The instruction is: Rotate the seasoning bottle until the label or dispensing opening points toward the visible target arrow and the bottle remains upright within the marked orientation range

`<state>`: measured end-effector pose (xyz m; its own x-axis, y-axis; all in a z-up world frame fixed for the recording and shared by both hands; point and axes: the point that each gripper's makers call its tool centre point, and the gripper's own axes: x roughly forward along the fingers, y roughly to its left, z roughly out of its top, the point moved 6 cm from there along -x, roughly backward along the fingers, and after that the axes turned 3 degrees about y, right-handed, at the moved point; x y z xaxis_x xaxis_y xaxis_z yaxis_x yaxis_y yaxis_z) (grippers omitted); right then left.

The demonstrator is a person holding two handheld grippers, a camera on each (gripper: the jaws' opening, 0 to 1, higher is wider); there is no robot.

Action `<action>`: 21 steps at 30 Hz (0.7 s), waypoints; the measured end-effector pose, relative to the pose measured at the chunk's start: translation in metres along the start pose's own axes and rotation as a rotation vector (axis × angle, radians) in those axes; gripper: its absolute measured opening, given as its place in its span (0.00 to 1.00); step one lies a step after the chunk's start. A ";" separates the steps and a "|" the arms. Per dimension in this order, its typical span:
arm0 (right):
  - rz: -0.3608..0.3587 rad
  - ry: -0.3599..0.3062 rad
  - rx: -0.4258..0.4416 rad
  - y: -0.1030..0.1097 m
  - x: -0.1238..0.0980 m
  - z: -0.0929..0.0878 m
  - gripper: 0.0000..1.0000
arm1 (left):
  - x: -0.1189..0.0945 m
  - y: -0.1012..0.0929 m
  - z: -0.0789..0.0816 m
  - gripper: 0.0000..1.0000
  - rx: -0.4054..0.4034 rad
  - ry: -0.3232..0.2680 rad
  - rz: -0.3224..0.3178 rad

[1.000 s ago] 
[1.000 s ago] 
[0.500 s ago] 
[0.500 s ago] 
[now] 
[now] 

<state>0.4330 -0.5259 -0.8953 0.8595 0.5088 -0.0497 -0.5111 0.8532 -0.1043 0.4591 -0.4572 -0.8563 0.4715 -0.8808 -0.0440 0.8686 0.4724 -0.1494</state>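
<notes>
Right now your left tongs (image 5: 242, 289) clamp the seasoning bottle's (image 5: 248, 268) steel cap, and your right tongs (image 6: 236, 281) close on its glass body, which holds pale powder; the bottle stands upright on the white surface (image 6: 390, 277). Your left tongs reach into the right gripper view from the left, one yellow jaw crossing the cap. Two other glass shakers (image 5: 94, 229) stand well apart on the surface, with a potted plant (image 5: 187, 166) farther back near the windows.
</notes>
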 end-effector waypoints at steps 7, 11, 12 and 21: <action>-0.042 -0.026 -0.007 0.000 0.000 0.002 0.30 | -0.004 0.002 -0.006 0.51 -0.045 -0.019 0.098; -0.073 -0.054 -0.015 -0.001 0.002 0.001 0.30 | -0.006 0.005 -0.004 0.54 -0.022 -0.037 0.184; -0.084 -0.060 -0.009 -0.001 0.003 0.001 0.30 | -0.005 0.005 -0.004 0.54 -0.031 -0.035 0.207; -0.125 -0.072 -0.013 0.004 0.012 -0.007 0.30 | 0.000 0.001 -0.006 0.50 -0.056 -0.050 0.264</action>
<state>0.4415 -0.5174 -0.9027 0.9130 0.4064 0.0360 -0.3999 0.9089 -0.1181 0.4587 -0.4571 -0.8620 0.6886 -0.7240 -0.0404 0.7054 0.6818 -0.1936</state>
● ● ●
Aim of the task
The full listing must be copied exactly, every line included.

Solution to this exercise
The instruction is: Rotate the seasoning bottle until the label or dispensing opening points toward the visible target arrow and the bottle remains upright within the marked orientation range

`<state>`: measured end-effector pose (xyz m; its own x-axis, y-axis; all in a z-up world frame fixed for the recording and shared by both hands; point and axes: the point that each gripper's makers call its tool centre point, and the gripper's own axes: x roughly forward along the fingers, y roughly to its left, z roughly out of its top, the point moved 6 cm from there along -x, roughly backward along the fingers, and after that the axes turned 3 degrees about y, right-handed, at the moved point; x y z xaxis_x xaxis_y xaxis_z yaxis_x yaxis_y yaxis_z) (grippers omitted); right then left.

The demonstrator is a person holding two handheld grippers, a camera on each (gripper: the jaws' opening, 0 to 1, higher is wider); there is no robot.

Action `<action>`: 21 steps at 30 Hz (0.7 s), waypoints; the measured end-effector pose, relative to the pose measured at the chunk's start: translation in metres along the start pose's own axes and rotation as a rotation vector (axis × angle, radians) in those axes; gripper: its absolute measured opening, given as its place in its span (0.00 to 1.00); step one lies a step after the chunk's start. A ";" separates the steps and a "|" the arms. Per dimension in this order, its typical span:
arm0 (right):
  - rz: -0.3608..0.3587 rad
  - ry: -0.3599..0.3062 rad
  - rx: -0.4258..0.4416 rad
  - y: -0.1030..0.1097 m
  - x: -0.1238..0.0980 m
  - z: -0.0929..0.0878 m
  - gripper: 0.0000..1.0000
arm1 (left):
  - x: -0.1189..0.0945 m
  - y: -0.1012..0.0929 m
  - z: -0.0789..0.0816 m
  - gripper: 0.0000..1.0000
  - rx: -0.4054..0.4034 rad
  - ry: -0.3232..0.2680 rad
  - rz: -0.3224..0.3178 rad

[1.000 s ago] 
[1.000 s ago] 
[0.500 s ago] 
[0.500 s ago] 
[now] 
[now] 

<state>0.4330 -0.5259 -0.8953 0.8595 0.5088 -0.0497 -0.5111 0.8532 -0.1043 0.4591 -0.4572 -0.8563 0.4715 -0.8808 -0.0440 0.8686 0.4724 -0.1494</state>
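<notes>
Right now your left tongs (image 5: 242, 289) clamp the seasoning bottle's (image 5: 248, 268) steel cap, and your right tongs (image 6: 236, 281) close on its glass body, which holds pale powder; the bottle stands upright on the white surface (image 6: 390, 277). Your left tongs reach into the right gripper view from the left, one yellow jaw crossing the cap. Two other glass shakers (image 5: 94, 229) stand well apart on the surface, with a potted plant (image 5: 187, 166) farther back near the windows.
</notes>
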 end-effector waypoints at steps 7, 11, 12 and 21: <action>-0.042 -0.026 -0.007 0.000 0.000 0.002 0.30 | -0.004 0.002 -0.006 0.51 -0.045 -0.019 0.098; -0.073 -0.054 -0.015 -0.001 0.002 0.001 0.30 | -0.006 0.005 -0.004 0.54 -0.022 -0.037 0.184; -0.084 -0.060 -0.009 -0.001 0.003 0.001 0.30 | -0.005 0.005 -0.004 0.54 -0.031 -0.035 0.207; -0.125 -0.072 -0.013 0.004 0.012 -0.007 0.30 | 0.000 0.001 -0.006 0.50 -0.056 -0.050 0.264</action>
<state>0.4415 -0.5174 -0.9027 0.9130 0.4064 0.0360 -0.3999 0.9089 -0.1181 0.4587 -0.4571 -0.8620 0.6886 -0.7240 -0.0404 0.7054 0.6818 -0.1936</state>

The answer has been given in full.